> **Task objective**
Out of the lines below, please list those that hold the string "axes".

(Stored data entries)
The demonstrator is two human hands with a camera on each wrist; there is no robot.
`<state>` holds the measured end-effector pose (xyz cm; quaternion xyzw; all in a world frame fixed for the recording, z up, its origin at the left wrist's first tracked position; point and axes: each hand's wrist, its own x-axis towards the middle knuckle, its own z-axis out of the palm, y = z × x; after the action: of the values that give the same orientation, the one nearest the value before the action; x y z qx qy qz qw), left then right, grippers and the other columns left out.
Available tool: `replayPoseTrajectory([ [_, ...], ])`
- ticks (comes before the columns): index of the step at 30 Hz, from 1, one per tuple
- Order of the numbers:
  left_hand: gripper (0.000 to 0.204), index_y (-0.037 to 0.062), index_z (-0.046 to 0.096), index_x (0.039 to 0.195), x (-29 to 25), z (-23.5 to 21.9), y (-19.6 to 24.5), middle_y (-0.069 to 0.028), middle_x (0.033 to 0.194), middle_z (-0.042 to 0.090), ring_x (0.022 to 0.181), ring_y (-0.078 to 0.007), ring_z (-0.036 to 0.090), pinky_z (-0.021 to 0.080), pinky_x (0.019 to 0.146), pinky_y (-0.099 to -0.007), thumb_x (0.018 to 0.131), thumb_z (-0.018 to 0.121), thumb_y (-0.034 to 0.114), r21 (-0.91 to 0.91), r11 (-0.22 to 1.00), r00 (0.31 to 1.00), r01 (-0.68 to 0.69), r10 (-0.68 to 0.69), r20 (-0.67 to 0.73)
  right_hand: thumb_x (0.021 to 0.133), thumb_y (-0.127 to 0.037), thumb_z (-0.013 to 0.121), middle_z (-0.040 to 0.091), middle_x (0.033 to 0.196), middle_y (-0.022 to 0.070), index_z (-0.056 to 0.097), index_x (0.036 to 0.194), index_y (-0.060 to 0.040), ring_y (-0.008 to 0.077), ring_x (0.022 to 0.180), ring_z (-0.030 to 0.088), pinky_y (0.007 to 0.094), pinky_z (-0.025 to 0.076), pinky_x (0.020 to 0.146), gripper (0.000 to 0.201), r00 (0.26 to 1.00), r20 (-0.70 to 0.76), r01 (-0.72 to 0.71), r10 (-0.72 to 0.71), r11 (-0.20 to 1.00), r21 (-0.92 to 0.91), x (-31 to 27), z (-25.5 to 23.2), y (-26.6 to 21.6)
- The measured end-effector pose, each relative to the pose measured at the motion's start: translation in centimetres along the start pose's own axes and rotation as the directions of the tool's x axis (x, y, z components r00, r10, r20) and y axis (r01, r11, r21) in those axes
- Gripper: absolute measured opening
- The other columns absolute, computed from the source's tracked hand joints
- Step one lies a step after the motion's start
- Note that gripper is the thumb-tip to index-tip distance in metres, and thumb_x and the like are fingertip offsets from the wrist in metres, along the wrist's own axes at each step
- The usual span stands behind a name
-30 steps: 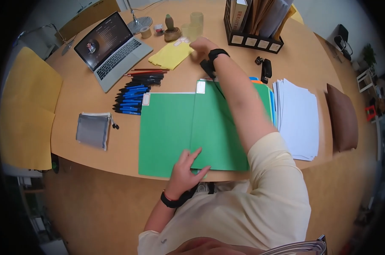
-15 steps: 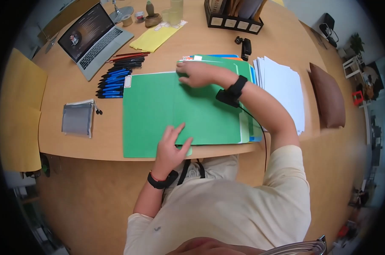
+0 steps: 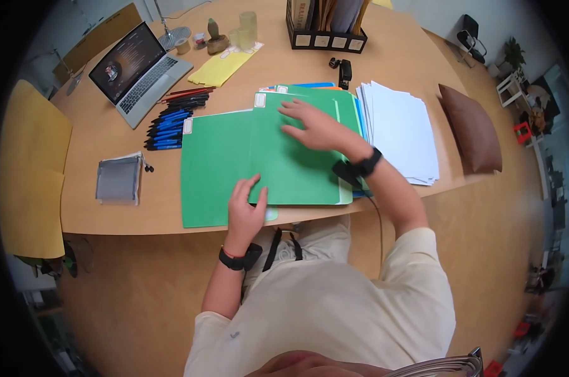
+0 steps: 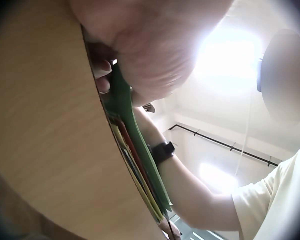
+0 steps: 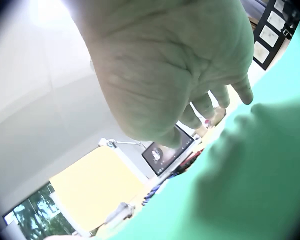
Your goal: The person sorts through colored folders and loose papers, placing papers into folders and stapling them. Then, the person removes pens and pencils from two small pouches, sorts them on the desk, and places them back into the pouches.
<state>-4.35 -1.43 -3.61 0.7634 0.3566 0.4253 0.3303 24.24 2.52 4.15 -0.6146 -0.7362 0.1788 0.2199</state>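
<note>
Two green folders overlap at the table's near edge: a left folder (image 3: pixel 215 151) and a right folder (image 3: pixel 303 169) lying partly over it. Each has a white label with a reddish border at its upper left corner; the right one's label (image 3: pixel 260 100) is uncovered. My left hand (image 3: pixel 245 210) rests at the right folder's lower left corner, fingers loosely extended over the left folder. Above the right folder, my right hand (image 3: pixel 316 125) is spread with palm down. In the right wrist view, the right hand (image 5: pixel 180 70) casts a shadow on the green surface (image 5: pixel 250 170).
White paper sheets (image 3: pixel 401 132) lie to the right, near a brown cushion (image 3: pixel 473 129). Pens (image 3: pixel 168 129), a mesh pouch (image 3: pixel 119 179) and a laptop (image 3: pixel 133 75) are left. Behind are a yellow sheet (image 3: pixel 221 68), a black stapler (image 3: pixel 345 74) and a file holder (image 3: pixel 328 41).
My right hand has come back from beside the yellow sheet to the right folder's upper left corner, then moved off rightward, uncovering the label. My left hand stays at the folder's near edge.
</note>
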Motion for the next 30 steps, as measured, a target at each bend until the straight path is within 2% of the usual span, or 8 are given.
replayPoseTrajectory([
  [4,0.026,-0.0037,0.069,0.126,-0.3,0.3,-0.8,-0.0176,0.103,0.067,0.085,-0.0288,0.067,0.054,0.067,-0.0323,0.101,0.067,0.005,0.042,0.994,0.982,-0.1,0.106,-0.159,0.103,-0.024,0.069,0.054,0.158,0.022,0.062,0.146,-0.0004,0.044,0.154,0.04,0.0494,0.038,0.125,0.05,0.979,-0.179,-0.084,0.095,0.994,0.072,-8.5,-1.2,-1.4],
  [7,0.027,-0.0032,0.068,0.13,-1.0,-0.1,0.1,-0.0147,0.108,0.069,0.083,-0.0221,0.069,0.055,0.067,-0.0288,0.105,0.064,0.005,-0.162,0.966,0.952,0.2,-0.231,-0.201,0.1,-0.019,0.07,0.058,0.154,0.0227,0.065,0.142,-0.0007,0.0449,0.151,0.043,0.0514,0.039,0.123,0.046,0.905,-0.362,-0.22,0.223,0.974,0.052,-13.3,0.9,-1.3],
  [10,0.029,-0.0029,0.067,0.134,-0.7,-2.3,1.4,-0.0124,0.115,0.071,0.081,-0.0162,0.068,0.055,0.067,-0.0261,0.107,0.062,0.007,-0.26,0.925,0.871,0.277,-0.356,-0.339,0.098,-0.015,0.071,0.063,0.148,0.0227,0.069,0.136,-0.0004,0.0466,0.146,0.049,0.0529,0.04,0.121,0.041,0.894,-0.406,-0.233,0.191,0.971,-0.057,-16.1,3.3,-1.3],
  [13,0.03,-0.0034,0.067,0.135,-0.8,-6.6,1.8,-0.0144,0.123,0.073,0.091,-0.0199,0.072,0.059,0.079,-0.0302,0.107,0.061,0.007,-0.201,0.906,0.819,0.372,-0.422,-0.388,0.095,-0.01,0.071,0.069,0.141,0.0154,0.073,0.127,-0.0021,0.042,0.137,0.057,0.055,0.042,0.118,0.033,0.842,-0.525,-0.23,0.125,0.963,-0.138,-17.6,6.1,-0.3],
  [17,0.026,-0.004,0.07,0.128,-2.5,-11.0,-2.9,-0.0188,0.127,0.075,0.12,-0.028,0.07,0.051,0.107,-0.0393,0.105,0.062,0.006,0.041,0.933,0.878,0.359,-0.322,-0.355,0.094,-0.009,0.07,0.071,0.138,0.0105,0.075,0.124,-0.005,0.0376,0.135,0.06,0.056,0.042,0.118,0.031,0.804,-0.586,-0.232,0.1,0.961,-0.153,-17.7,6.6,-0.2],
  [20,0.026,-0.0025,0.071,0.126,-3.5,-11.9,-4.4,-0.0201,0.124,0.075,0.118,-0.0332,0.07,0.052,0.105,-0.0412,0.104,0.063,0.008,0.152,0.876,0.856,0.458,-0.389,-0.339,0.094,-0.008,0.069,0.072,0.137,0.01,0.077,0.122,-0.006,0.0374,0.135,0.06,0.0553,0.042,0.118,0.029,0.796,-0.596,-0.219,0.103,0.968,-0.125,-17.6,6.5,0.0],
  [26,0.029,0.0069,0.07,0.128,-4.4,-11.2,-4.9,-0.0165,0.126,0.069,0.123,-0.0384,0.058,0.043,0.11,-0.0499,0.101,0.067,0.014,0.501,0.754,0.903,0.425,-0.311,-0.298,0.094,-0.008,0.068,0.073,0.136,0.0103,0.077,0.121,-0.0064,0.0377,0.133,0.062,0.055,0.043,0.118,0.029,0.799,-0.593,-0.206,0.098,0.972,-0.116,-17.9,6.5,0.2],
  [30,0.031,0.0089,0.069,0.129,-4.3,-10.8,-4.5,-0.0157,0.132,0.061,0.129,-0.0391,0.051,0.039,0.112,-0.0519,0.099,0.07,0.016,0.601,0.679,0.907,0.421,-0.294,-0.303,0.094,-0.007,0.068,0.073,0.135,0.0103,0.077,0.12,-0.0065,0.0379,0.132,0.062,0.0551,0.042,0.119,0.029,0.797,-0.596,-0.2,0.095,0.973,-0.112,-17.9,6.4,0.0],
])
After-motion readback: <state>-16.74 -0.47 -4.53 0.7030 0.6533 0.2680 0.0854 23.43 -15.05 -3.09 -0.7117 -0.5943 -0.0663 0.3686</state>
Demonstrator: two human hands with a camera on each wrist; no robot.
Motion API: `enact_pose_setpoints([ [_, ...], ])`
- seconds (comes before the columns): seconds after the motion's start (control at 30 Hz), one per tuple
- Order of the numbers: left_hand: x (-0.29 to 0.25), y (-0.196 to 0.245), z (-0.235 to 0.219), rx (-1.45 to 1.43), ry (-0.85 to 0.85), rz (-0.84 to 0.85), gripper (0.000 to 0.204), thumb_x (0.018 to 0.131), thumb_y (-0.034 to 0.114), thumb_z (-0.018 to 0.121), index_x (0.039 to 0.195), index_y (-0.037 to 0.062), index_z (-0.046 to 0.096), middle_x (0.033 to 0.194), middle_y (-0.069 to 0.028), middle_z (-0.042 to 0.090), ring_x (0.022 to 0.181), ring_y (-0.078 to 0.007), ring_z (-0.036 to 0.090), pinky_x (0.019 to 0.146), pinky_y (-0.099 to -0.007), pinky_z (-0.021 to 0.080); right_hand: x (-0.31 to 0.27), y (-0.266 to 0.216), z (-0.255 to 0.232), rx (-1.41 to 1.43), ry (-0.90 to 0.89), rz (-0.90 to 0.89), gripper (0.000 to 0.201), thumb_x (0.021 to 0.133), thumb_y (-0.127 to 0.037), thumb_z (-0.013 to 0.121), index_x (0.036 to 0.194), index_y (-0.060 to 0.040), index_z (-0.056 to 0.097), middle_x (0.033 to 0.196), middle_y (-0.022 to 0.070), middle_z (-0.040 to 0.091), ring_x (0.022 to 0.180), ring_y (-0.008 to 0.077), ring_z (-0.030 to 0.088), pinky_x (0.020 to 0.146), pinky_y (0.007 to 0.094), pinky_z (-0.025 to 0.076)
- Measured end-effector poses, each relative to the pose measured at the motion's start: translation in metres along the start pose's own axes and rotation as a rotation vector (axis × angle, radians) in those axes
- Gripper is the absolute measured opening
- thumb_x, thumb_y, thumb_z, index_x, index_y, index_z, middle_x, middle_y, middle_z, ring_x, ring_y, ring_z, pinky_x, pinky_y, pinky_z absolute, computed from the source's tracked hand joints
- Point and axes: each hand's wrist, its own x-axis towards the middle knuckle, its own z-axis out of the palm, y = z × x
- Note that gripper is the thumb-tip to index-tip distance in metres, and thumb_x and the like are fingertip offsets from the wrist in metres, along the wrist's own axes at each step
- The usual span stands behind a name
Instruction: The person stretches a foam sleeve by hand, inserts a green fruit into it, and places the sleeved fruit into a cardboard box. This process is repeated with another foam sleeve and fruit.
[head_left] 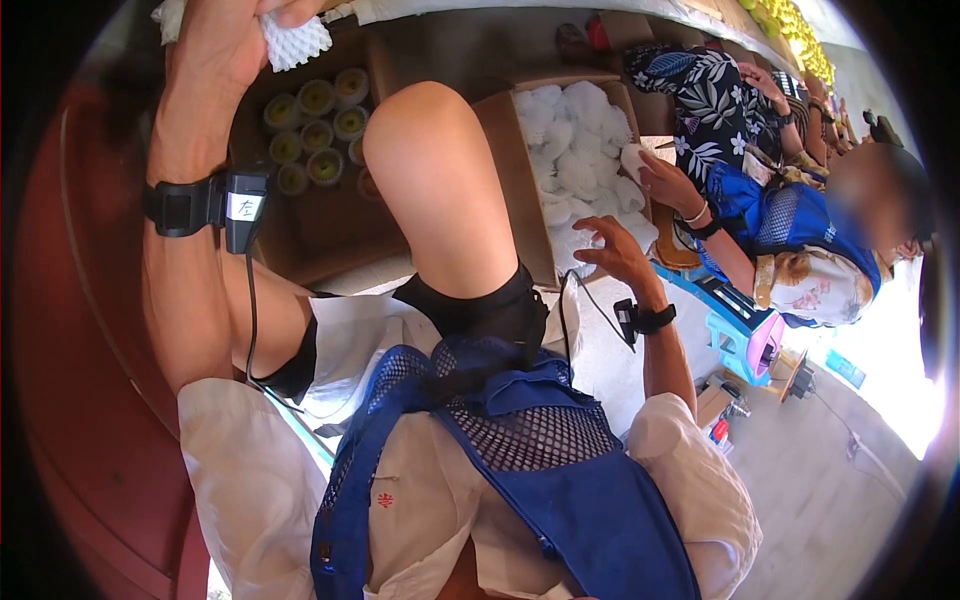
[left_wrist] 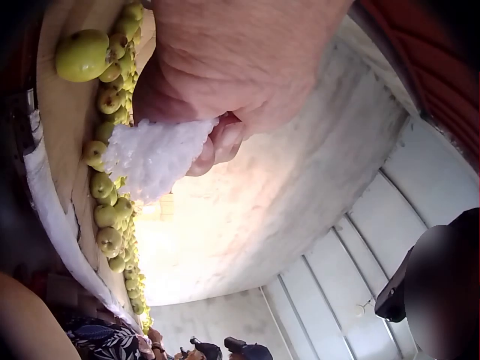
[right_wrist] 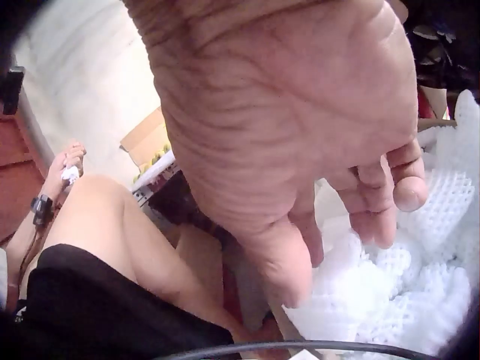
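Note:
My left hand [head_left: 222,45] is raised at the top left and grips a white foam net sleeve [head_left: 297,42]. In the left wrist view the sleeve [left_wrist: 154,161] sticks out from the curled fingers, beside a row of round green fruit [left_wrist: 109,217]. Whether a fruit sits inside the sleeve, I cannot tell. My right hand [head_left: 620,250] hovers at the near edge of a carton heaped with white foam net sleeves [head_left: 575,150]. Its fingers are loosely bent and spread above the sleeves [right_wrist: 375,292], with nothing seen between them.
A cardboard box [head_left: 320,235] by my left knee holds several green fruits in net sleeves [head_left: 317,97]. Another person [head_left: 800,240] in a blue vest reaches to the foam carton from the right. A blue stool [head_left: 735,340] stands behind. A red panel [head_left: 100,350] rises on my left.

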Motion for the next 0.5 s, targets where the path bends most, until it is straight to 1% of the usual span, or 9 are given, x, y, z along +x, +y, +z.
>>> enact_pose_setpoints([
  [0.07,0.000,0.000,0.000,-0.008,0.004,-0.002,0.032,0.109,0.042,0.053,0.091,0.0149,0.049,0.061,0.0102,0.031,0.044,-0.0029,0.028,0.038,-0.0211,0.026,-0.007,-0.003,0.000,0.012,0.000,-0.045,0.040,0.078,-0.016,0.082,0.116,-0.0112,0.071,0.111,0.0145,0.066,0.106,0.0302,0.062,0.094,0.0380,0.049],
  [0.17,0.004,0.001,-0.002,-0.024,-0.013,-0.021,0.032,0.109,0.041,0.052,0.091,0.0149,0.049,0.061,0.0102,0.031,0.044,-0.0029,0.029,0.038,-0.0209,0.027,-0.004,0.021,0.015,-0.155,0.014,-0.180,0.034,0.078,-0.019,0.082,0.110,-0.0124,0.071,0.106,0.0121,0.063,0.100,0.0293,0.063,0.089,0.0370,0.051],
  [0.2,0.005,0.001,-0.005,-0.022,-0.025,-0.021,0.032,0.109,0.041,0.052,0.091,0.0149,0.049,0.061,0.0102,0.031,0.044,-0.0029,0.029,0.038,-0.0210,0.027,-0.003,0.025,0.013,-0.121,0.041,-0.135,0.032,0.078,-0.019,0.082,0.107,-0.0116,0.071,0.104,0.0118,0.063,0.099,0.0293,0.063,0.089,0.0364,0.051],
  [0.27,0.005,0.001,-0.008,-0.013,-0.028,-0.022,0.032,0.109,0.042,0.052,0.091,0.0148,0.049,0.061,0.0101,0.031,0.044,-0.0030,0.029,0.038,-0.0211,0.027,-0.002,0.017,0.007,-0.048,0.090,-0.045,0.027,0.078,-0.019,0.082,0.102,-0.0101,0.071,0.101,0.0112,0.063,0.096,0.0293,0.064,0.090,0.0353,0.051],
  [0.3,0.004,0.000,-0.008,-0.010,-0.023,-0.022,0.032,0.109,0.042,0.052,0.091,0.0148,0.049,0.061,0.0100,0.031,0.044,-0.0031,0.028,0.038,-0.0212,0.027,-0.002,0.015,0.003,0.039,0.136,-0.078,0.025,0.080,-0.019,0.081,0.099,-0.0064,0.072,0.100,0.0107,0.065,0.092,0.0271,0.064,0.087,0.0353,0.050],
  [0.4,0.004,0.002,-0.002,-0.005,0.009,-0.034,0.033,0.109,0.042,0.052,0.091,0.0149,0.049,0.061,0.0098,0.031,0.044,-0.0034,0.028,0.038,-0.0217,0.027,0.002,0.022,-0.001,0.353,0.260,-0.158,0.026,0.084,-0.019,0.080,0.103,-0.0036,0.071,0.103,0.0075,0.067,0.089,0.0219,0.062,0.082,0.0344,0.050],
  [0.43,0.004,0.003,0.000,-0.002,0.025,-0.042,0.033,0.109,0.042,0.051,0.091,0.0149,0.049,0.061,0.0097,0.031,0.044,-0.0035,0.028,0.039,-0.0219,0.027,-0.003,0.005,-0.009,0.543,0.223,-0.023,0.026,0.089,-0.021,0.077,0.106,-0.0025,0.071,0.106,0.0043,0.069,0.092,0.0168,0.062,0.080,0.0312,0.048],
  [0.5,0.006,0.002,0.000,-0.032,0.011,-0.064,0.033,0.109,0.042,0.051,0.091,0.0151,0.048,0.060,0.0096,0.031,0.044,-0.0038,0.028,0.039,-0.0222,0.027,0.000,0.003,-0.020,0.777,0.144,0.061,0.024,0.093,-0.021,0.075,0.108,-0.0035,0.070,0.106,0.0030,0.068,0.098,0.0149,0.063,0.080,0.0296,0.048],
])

> **Task response**
`<state>` holds the measured end-effector pose (xyz cm; quaternion xyzw; all in a world frame fixed for the recording, z up, its origin at the left wrist's first tracked position; point and axes: each hand's wrist, its own x-axis towards the middle knuckle, its own z-axis out of the palm, y = z × x; after the action: of the values that give the same orientation, the one nearest the value before the action; x y z qx qy qz qw), left then right, grippers and the other columns left out.
- The measured end-effector pose, each relative to the pose measured at the motion's start: translation in centimetres along the start pose's own axes and rotation as the directions of the tool's x axis (x, y, z components r00, r10, r20) and y axis (r01, r11, r21) in those axes
- Note that gripper is the thumb-tip to index-tip distance in metres, and thumb_x and the like are fingertip offsets from the wrist in metres, along the wrist's own axes at each step
- Measured end-effector poses, each relative to the pose measured at the motion's start: translation in metres along the start pose's own axes and rotation as a rotation vector (axis × angle, radians) in those axes
- Point and axes: each hand's wrist, its own x-axis towards the middle knuckle, its own z-axis out of the palm, y = z × x
- Note that gripper is the thumb-tip to index-tip distance in metres, and thumb_x and the like are fingertip offsets from the wrist in metres, along the wrist's own axes at each step

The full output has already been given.